(Given data):
====

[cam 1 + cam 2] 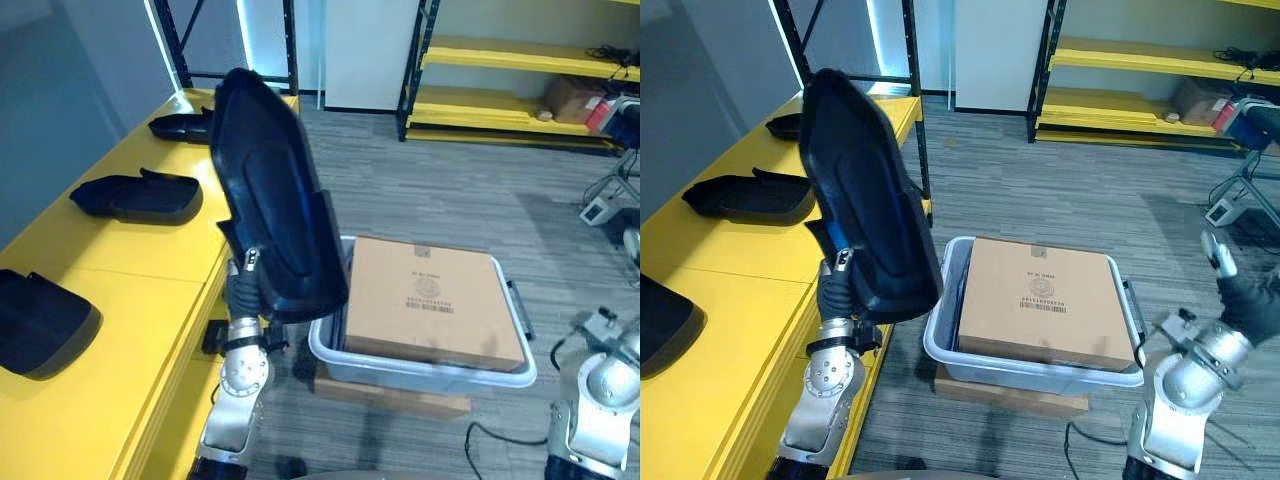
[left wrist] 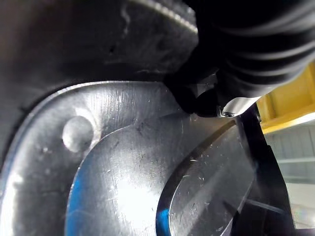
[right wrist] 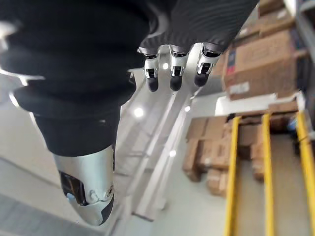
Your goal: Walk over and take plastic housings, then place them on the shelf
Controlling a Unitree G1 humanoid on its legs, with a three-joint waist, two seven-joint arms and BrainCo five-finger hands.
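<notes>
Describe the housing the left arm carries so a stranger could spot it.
Find the long yellow shelf on the left. At its edge, beside the grey bin holding a cardboard box, a black housing stands upright on the robot's arm. The other housings lie flat on the shelf.

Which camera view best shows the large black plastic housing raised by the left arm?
The right eye view: the large black plastic housing appears whole, outline clear. The left eye view matches it; the left wrist view gives a close patch of its glossy surface; the right wrist view faces away.
</notes>
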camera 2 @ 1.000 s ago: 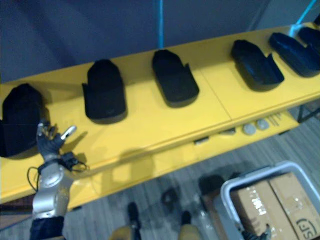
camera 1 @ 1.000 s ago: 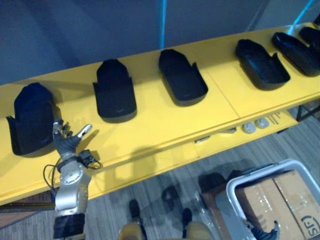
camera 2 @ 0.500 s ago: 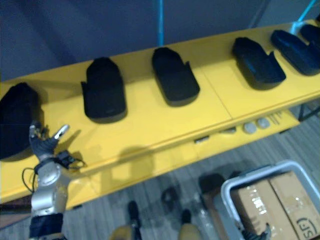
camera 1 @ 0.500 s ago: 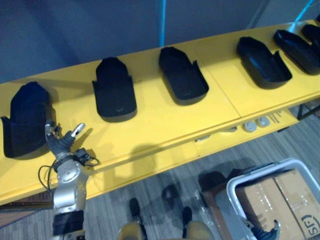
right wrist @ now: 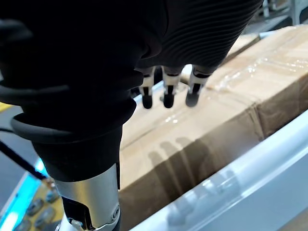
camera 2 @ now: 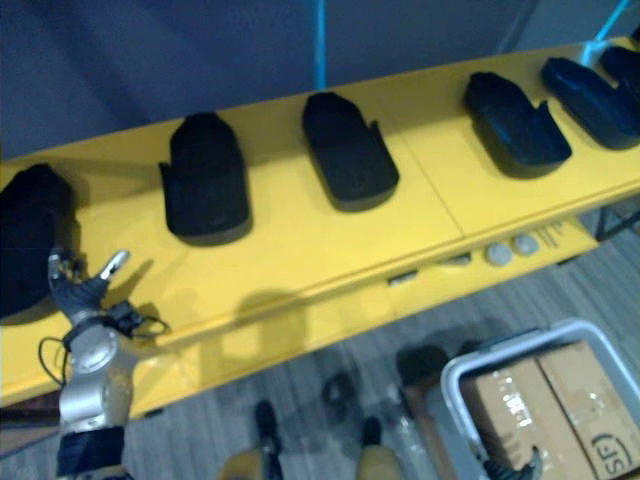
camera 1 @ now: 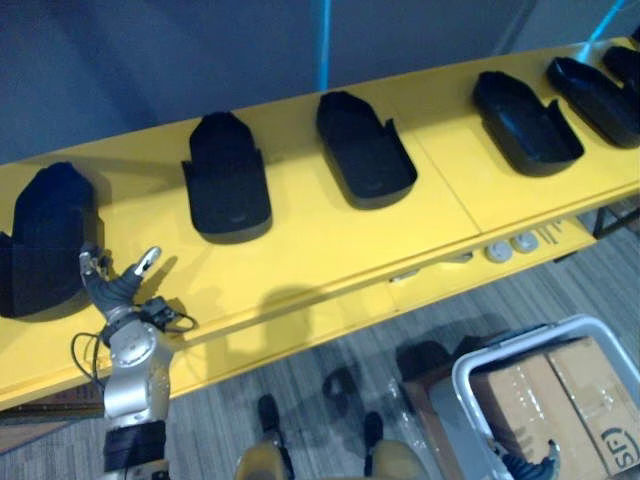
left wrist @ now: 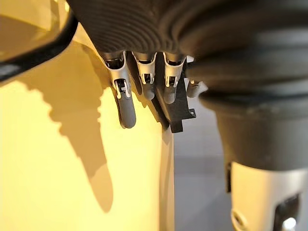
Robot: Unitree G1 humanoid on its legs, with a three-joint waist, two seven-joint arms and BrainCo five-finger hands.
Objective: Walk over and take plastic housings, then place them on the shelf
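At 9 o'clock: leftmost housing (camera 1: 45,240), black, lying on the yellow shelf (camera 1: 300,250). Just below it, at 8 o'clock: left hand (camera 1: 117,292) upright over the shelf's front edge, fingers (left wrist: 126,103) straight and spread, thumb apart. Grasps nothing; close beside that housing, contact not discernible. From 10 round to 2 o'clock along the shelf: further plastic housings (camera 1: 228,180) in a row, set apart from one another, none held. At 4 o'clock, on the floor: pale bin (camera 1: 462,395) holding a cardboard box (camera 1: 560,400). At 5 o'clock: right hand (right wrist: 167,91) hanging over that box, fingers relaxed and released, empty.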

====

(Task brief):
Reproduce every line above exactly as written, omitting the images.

(Task solution):
[cam 1 + cam 2] 
[left wrist] 
[right wrist] 
Your goal: Walk over and take plastic housings, then place them on the shelf
Controlling a Unitree G1 humanoid on its legs, with a three-joint waist, two seven-joint arms and BrainCo five-finger hands.
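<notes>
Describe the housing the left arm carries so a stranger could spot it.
Find the long yellow shelf on the left. At its edge, beside the grey bin holding a cardboard box, a black housing stands upright on the robot's arm. The other housings lie flat on the shelf.

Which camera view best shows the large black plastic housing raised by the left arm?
The right eye view: the large black plastic housing appears whole, outline clear. The left eye view matches it; the left wrist view gives a close patch of its glossy surface; the right wrist view faces away.
</notes>
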camera 2 @ 1.000 s ago: 
camera 1 @ 1.000 s ago: 
camera 2 @ 0.500 s ago: 
camera 1 @ 0.500 s ago: 
right wrist @ now: 
camera 2 @ now: 
camera 1 @ now: 
left wrist @ now: 
Robot: Unitree G1 humanoid on its legs, with a three-joint waist, two seven-joint arms and BrainCo five-finger hands.
Objective: Walk over and take plastic housings, then place them on the shelf
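At 9 o'clock: leftmost housing (camera 1: 45,240), black, lying on the yellow shelf (camera 1: 300,250). Just below it, at 8 o'clock: left hand (camera 1: 117,292) upright over the shelf's front edge, fingers (left wrist: 126,103) straight and spread, thumb apart. Grasps nothing; close beside that housing, contact not discernible. From 10 round to 2 o'clock along the shelf: further plastic housings (camera 1: 228,180) in a row, set apart from one another, none held. At 4 o'clock, on the floor: pale bin (camera 1: 462,395) holding a cardboard box (camera 1: 560,400). At 5 o'clock: right hand (right wrist: 167,91) hanging over that box, fingers relaxed and released, empty.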

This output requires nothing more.